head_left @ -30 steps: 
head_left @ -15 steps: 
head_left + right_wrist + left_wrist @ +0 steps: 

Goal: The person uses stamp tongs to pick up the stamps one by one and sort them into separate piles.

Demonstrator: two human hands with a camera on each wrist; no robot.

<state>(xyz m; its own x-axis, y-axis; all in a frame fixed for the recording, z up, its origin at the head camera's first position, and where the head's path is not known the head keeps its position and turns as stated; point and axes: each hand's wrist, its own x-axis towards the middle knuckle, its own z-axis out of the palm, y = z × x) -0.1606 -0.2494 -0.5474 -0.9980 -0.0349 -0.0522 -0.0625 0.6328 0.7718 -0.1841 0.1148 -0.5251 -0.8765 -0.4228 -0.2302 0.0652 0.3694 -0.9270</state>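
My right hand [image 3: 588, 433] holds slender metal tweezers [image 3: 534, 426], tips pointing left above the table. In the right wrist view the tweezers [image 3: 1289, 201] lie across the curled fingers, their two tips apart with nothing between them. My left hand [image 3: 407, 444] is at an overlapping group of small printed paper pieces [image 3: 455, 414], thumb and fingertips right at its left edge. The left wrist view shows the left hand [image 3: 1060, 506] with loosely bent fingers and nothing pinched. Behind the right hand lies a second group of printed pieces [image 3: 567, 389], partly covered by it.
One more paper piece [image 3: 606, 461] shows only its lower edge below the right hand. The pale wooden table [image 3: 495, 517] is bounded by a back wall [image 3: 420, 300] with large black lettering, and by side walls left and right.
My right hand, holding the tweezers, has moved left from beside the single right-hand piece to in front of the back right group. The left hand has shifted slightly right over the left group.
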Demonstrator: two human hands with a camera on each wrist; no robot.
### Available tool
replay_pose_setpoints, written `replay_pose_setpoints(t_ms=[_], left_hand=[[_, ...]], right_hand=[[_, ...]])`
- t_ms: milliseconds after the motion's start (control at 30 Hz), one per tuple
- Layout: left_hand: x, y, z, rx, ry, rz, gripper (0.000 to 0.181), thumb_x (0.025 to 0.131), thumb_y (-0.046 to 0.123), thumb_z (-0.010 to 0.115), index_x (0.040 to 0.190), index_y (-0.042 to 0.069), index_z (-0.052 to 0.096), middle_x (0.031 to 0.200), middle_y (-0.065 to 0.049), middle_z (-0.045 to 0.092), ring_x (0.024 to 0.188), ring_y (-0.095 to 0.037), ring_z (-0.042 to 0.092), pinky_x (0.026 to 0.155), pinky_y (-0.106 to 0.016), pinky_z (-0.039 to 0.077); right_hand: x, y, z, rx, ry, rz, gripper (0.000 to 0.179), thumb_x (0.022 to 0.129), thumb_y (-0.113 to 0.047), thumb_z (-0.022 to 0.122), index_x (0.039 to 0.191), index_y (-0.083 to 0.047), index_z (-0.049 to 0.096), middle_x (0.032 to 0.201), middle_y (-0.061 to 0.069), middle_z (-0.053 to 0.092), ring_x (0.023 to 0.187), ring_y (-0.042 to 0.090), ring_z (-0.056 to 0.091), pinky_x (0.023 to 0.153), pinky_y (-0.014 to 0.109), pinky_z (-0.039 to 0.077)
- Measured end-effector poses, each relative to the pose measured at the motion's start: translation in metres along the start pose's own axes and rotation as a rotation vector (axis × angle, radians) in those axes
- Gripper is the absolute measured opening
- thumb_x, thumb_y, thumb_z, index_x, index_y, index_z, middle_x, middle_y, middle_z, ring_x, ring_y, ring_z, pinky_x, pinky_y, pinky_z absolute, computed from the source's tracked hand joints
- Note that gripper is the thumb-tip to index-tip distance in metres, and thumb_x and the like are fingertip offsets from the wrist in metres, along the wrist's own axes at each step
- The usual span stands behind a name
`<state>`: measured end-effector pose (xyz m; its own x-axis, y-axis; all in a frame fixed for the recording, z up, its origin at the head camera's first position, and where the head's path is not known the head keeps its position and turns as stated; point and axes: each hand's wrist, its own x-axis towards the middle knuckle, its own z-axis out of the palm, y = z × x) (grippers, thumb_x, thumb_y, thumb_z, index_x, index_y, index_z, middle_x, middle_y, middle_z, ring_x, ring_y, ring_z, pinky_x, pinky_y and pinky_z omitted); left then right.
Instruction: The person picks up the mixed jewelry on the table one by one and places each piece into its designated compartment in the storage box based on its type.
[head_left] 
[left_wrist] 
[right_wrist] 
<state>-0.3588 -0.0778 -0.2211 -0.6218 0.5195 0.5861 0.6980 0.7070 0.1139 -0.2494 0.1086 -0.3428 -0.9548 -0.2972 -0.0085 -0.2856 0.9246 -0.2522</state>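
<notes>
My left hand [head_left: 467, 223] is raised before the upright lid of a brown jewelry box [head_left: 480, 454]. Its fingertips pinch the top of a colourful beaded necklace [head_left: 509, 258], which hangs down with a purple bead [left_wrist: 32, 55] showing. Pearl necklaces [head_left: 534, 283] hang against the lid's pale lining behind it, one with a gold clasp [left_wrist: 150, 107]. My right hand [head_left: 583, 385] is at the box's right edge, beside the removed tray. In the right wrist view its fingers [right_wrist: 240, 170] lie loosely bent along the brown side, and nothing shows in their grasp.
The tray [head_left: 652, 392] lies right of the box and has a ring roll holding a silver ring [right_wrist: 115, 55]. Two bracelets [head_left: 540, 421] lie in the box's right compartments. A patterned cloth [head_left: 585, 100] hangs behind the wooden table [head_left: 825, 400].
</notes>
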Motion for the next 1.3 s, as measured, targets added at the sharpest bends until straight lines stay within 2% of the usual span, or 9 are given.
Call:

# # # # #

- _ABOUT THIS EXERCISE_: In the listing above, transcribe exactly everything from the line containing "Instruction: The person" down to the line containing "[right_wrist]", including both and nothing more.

- _SOLVED PROBLEM_:
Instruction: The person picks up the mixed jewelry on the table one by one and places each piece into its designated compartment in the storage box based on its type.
[head_left] 
[left_wrist] 
[right_wrist] 

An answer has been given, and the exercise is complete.